(Australian Associated Press)
The Reserve Bank has cut the interest rate to a record-low 0.25 per cent in an historic suite of economic support to cushion the blow of the coronavirus pandemic.
Thursday’s widely anticipated emergency rate cut means the central bank has also pulled the trigger on its first-ever quantitative easing program as it bids to boost cash supply and encourage lending and investment in support of the nation’s virus-ravaged economy.
It has also created a $90 billion lending facility to banks for small and medium businesses.
The RBA had already reduced the cash rate to 0.5 per cent at its regular board meeting this month to buttress the nation amid rising fears of a coronavirus-induced recession.
Governor Philip Lowe said the Reserve Bank board agreed yesterday to the fresh round of support measures as quarantine and social isolation measures intensify and large parts of the nation grind to a halt.
The announcement is in addition to Prime Minister Scott Morrison flagging another round of economic stimulus measures on top of a $17.6 billion package announced last week.
Fidelity International’s cross-asset specialist Anthony Doyle said Thursday’s rate cut and the commencement of a QE program was an historic day for the nation.
“For the first time in its 75-year history of being responsible for monetary policy … the RBA can no longer meet its objectives using traditional monetary policy,” Mr Doyle said in a note.
Prudential regulator APRA has also announced it will temporarily lower its expectations regarding bank capital ratios to ensure banks are well positioned to continue to provide credit to the economy in a coronavirus-affected environment.
“Given the prevailing circumstances, (APRA) envisages (the banks) may need to utilise some of their current large buffers to facilitate ongoing lending to the economy,” the regulator said.
Commonwealth Bank was the first of the big four lenders out the door on Thursday but will not be changing its standard variable rate.
The bank – which passed on the full 0.25 per cent cut a fortnight ago – announced it would reduce each of its one-, two- and three-year fixed home loan rates by 70-bps to a record-low 2.29 per cent.
APAC economist at Indeed, Callam Pickering, said the Reserve Bank had little choice but to call its emergency meeting but doubted Thursday’s cut will do little to protect the economy from COVID-19.
“It might help at the margin but traditional monetary policy is a blunt instrument and not terribly useful in the middle of a crisis, particularly with the rate already so low,” he said.
RBA Governor Philip Lowe said the bank would also launch into QE, where it will buy Australian government bonds in the secondary market with a target yield on three-year bonds of about 0.25 per cent.
“The functioning of major government bond markets has been impaired, which has disrupted other markets given their important role as a financial benchmark,” Dr Lowe said in a statement on Thursday.
“Funding markets are open to only the highest quality borrowers.”
More crucial, Mr Pickering said, were the RBA’s other measures announced on Thursday.
The RBA will provide a $90 billion term funding facility for the banking system, with particular support for credit to small and medium-sized businesses.
Exchange settlement balances at the Reserve Bank will be remunerated at 10 basis points rather than zero as would have been the case under previous arrangements.

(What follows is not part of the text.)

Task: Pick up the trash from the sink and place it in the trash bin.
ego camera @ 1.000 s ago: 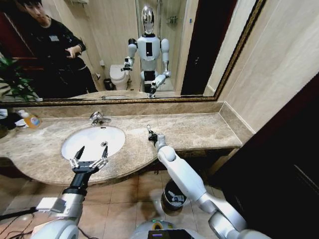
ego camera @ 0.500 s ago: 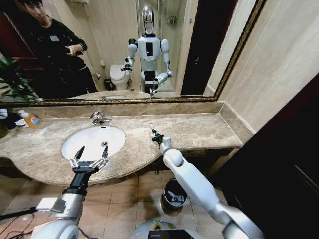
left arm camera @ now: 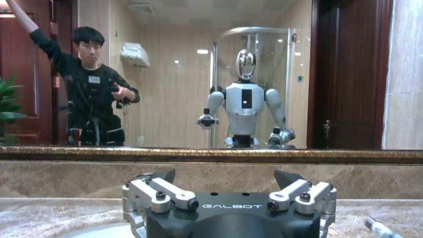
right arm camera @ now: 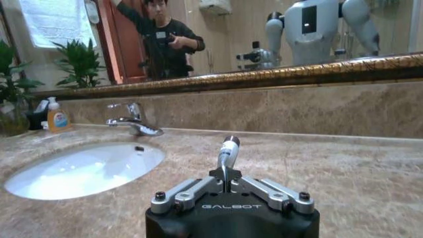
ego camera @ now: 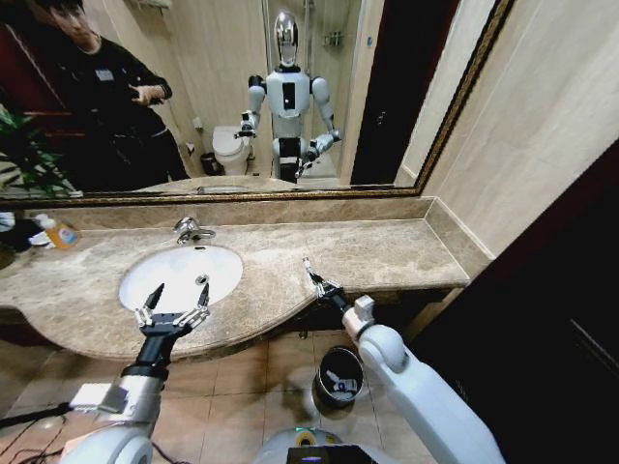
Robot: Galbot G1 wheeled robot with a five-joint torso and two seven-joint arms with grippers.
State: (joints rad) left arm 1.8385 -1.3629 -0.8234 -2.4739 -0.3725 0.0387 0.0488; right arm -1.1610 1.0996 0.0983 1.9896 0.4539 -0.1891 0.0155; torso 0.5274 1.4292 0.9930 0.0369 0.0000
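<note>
The white toothbrush (ego camera: 313, 275) is pinched in the right claw (ego camera: 322, 286), fingers closed narrow on one end, its long axis running up and away from the claw toward 11 o'clock in the head view; the right wrist view shows it standing straight out between the jaws (right arm camera: 227, 154). It hangs above the front edge of the worktop (ego camera: 387, 253), at about 3 o'clock from the sink (ego camera: 181, 275). The relation that matters is toothbrush to trash bin (ego camera: 338, 377): the bin sits on the floor at 6 o'clock, below the worktop's edge and just beside the right forearm, so the right arm is much the nearer and the drop looks to call for a pull back and down. Some litter already lies in the bin. The worktop's lip stands between claw and bin and could catch the brush's far end. The left claw (ego camera: 174, 300) hovers spread wide at the basin's near rim, holding nothing. A clear bottle (ego camera: 60, 232) with an orange label stands at 10 o'clock by the mirror.
</note>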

This will mitigate the cost to the banking system associated with the large increase in banks’ settlement balances at the Reserve Bank that will occur following these policy actions.

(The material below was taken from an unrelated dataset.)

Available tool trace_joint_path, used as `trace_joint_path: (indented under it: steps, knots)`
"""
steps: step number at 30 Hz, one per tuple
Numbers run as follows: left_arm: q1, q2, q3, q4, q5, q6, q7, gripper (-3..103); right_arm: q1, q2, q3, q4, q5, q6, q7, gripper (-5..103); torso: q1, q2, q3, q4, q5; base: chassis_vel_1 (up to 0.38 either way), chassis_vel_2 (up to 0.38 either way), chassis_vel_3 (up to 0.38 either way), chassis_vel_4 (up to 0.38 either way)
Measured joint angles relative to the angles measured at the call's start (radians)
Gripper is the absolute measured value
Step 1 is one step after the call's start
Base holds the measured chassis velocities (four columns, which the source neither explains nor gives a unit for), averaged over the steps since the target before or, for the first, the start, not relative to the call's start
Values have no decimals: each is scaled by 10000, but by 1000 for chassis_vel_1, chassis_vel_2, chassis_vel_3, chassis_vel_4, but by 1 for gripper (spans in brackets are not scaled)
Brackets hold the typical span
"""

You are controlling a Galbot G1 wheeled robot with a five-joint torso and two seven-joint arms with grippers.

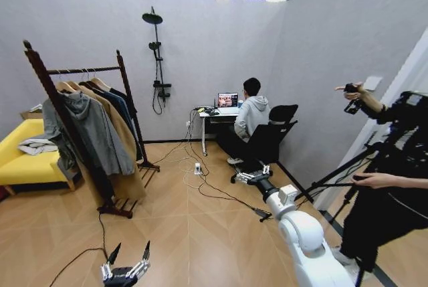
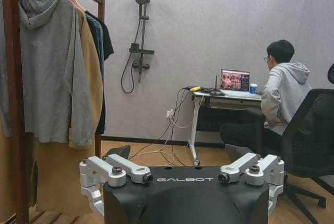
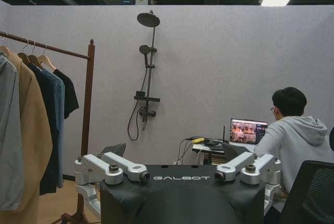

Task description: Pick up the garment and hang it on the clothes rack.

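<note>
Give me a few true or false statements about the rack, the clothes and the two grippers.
The black jacket hangs on the rail of the clothes rack. True.
The left gripper holds a garment. False: its fingers are open and empty, low over the floor.
A gray hoodie hangs at the rack's near end. True.
The right gripper touches the rack. False: it is out over the floor, apart from the rack.
The yellow sofa is on the rack's right. False: it is on its left.
</note>
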Motion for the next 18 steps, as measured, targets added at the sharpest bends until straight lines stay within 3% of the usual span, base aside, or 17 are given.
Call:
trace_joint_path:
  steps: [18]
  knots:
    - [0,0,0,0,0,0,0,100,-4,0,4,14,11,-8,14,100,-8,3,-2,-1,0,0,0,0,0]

The RBA will also continue to provide liquidity to Australian financial markets by conducting one-month and three-month repo operations in its daily market operations until further notice.
BIS Oxford chief economist Dr Sarah Hunter said it was clear the RBA did not intend to remove its support until the recovery in the economy was firmly established.

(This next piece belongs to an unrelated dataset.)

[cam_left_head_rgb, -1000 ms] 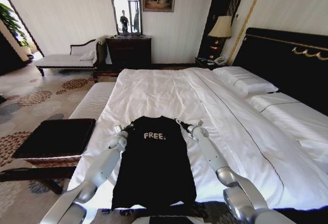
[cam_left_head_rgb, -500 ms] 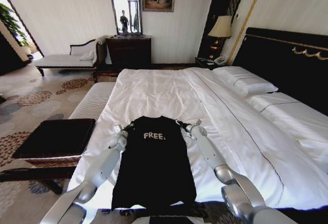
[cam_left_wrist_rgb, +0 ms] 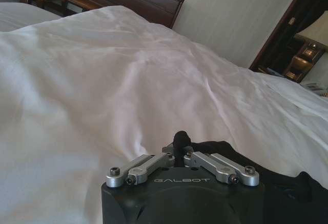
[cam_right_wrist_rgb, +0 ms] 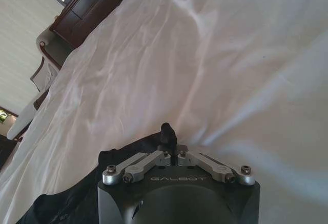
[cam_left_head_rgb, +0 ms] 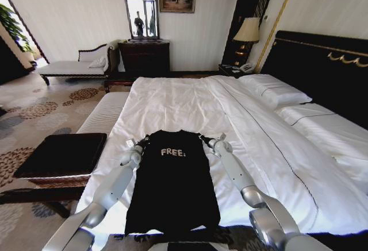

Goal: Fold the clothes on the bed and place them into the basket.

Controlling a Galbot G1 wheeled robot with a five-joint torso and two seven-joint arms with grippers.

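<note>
1. Pinches the left shoulder edge of the black T-shirt (cam_left_head_rgb: 172, 188) with the left gripper (cam_left_head_rgb: 138, 143). In the left wrist view, fingertips drawn together with dark cloth at the tips, left gripper (cam_left_wrist_rgb: 179, 141) low over the white duvet (cam_left_wrist_rgb: 102, 90).
2. Mirrors that on the other side: right gripper (cam_left_head_rgb: 204, 139) at the right shoulder, tips likewise closed on a fold of black fabric in the right wrist view (cam_right_wrist_rgb: 168, 131).
3. Compared with a second ago, almost nothing different — only a slight settling of both arms, with the collar line, sleeves and hem lying as before. Judged from that: grasp secured, lift or fold-over not yet begun.
4. For the task, means the first fold is at hand. Already narrowed into a long strip, sleeves tucked in, so probably a top-to-hem fold next.
5. Outward from there: T-shirt flat and chest-up on the near end of the bed (cam_left_head_rgb: 172, 99), hem toward the robot, collar toward the far side, pillows (cam_left_head_rgb: 275, 90) well apart to the right.
6. Basket (cam_left_head_rgb: 60, 154) on the floor just beside the bed on the robot's left, flat black top bare, nothing in it yet.
7. Readable writing: white "FREE!" (cam_left_head_rgb: 173, 152) across the chest, right way up in the head view, and "GALBOT" (cam_left_wrist_rgb: 182, 181) printed on the gripper housing in both wrist views.
</note>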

“Although the outlook is still very uncertain, it is likely that QE will be used throughout this year and potentially into 2021,” Dr Hunter said.
“And the cash rate is unlikely to be raised for quite some time – we don’t expect to see any increase in 2020 or 2021.”
Dr Lowe maintains Australia’s financial system is resilient and well placed to deal with the effects of the coronavirus.
“Substantial financial buffers are available to be drawn down if required to support the economy,” he said.
Dr Lowe is due to address media at 1600 AEDT.
The Aussie dollar bounced on the announcement, jumping from a near 18-year low of 55.41 US cents to 56.33 by 1440 AEDT.
The dollar eased back to 55.84 by 1530 AEDT.